> [EXERCISE OBJECTIVE]: Exactly as written, output each of the lines below, with no images.

[[ DATA BLOCK open ]]

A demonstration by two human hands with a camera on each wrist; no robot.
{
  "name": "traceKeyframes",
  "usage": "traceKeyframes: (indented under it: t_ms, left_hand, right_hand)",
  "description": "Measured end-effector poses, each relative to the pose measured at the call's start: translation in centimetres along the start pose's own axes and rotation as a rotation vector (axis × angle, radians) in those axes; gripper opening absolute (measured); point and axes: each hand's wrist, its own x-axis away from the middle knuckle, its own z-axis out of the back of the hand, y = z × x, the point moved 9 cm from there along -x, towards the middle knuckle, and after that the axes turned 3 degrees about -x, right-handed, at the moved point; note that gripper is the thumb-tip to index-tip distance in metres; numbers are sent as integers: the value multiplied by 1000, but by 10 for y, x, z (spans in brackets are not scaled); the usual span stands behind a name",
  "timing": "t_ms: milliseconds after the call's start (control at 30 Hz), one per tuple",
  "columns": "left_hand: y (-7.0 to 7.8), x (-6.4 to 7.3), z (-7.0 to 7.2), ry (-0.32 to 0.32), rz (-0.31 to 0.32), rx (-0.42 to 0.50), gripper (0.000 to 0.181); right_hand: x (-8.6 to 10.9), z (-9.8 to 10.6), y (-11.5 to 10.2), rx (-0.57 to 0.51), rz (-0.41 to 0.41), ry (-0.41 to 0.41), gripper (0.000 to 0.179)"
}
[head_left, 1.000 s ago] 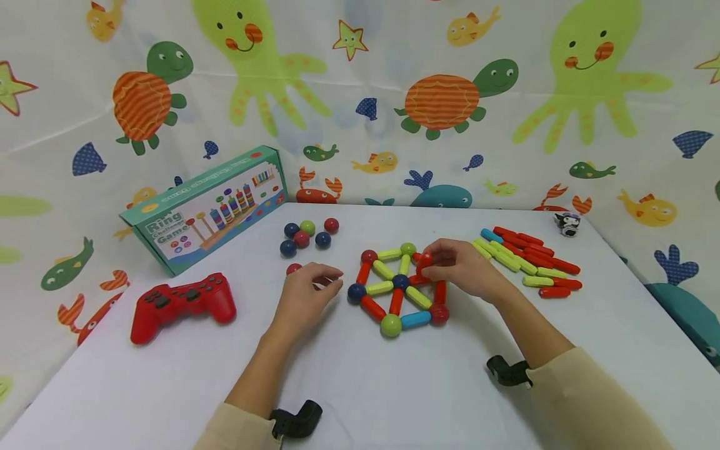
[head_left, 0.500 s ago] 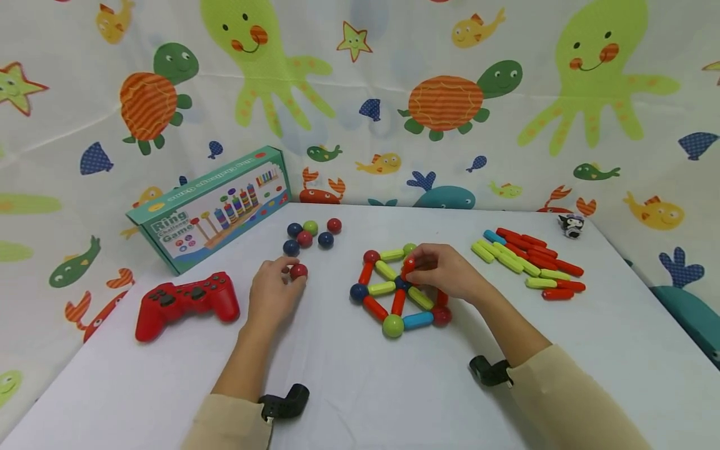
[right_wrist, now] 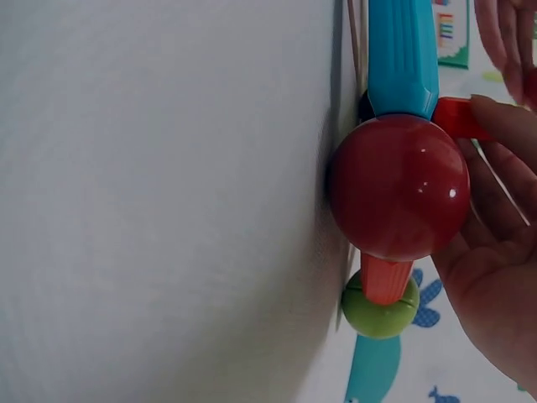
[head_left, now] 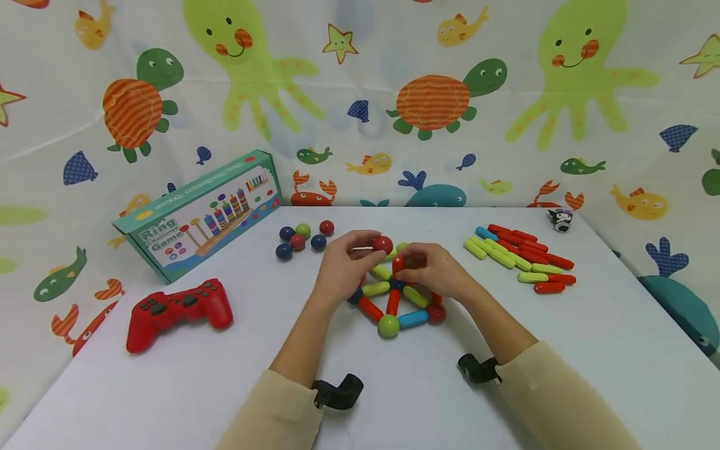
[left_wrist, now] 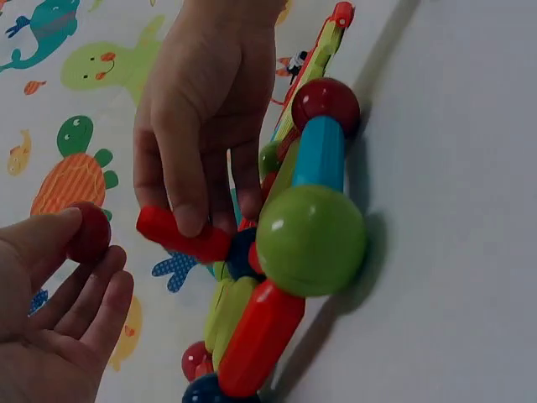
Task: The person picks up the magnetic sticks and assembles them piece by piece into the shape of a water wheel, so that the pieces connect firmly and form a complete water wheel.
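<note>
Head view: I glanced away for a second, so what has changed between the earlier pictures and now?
The left hand took hold of the loose red ball and carried it right, raised beside the right hand. The right hand, gripping a red rod throughout, moved left to the frame's blue centre ball. The controller, box and rod pile stayed put.

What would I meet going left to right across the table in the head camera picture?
Red game controller → group of loose balls → left hand holding a red ball → right hand pinching a red stick → pile of sticks.
</note>
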Motion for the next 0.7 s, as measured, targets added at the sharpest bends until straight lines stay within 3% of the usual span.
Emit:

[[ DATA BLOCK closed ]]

> [YOUR RESPONSE]:
A demonstration by two human hands with a camera on each wrist; no robot.
{
  "name": "traceKeyframes",
  "usage": "traceKeyframes: (indented under it: t_ms, left_hand, right_hand)",
  "description": "Measured end-effector poses, each relative to the pose measured at the call's start: translation in centimetres along the start pose's own axes and rotation as a rotation vector (axis × angle, radians) in those axes; gripper opening absolute (measured); point and axes: each hand's wrist, its own x-axis away from the middle knuckle, its own z-axis out of the back of the hand, y = z × x, the point moved 9 cm from there along -x, towards the middle knuckle, and after that the axes turned 3 degrees about -x, right-handed, at the moved point; note that gripper is the thumb-tip to index-tip distance in metres; numbers are sent as integers: the value multiplied by 1000, but by 10 for y, x, z (spans in brackets are not scaled); the usual span stands behind a name",
  "timing": "t_ms: milliseconds after the call's start (control at 30 Hz), one per tuple",
  "columns": "left_hand: y (-7.0 to 7.8), x (-6.4 to 7.3), z (-7.0 to 7.2), ry (-0.32 to 0.32), rz (-0.31 to 0.32), rx (-0.42 to 0.50), gripper (0.000 to 0.181); right_hand: x (-8.6 to 10.9), z (-9.8 to 10.6), y (-11.5 to 10.2), rx (-0.57 to 0.51), rz (-0.41 to 0.41), ry (-0.41 to 0.41), gripper (0.000 to 0.179)"
}
[head_left, 1.000 s ago] 
[head_left, 0.500 s ago] 
[right_wrist, now] 
[head_left, now] 
[left_wrist, now] 
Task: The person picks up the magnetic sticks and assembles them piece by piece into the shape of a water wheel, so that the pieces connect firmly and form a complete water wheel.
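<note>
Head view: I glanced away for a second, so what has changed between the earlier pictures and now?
The left hand took hold of the loose red ball and carried it right, raised beside the right hand. The right hand, gripping a red rod throughout, moved left to the frame's blue centre ball. The controller, box and rod pile stayed put.

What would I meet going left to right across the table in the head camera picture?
Red game controller → group of loose balls → left hand holding a red ball → right hand pinching a red stick → pile of sticks.
</note>
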Motion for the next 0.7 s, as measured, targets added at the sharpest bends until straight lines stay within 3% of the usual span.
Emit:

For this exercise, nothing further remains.